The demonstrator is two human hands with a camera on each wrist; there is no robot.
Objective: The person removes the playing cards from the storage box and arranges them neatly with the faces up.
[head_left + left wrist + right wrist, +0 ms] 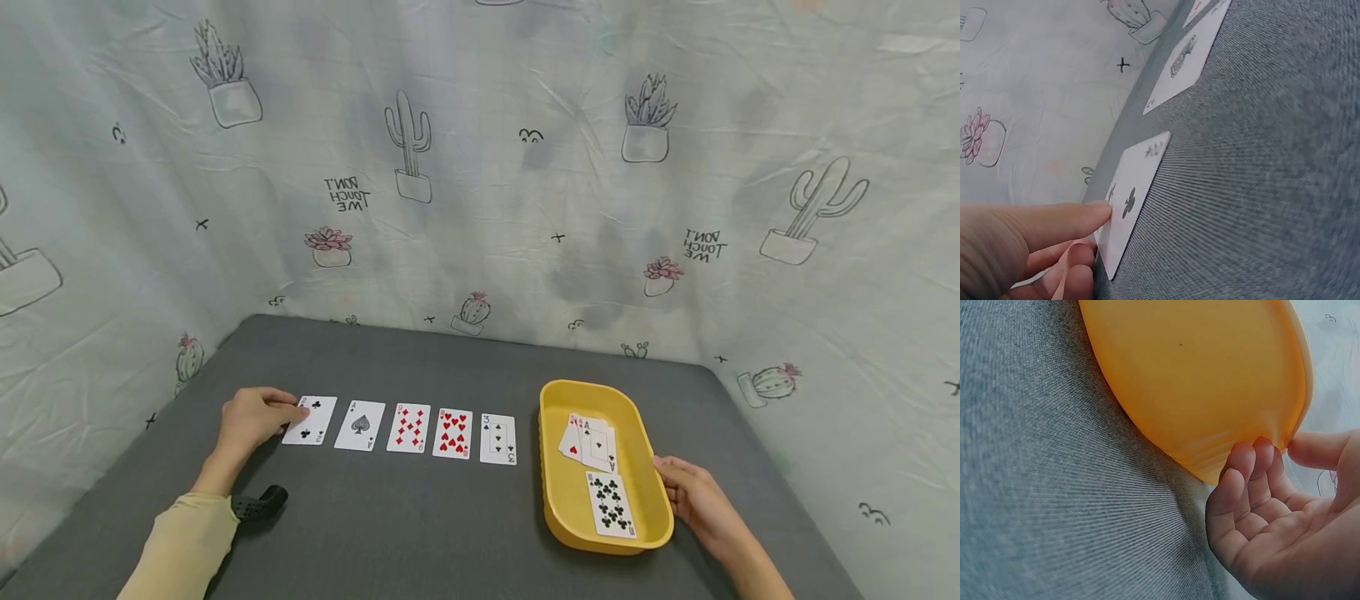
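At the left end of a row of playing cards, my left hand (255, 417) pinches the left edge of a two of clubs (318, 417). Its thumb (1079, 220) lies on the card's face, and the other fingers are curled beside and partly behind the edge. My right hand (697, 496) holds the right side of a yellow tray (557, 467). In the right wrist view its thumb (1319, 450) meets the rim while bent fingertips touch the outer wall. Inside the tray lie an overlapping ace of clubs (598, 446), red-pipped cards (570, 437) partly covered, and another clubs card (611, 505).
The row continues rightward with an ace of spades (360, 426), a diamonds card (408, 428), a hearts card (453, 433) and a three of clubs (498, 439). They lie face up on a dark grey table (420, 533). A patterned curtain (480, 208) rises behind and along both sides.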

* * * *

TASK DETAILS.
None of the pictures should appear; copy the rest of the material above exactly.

ANSWER SECTION.
The demonstrator is two human hands with a camera on each wrist; there is no robot.
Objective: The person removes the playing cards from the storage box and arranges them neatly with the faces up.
[head_left + left wrist + right wrist, +0 ms] 
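At the left end of a row of playing cards, my left hand (255, 417) pinches the left edge of a two of clubs (318, 417). Its thumb (1079, 220) lies on the card's face, and the other fingers are curled beside and partly behind the edge. My right hand (697, 496) holds the right side of a yellow tray (557, 467). In the right wrist view its thumb (1319, 450) meets the rim while bent fingertips touch the outer wall. Inside the tray lie an overlapping ace of clubs (598, 446), red-pipped cards (570, 437) partly covered, and another clubs card (611, 505).
The row continues rightward with an ace of spades (360, 426), a diamonds card (408, 428), a hearts card (453, 433) and a three of clubs (498, 439). They lie face up on a dark grey table (420, 533). A patterned curtain (480, 208) rises behind and along both sides.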

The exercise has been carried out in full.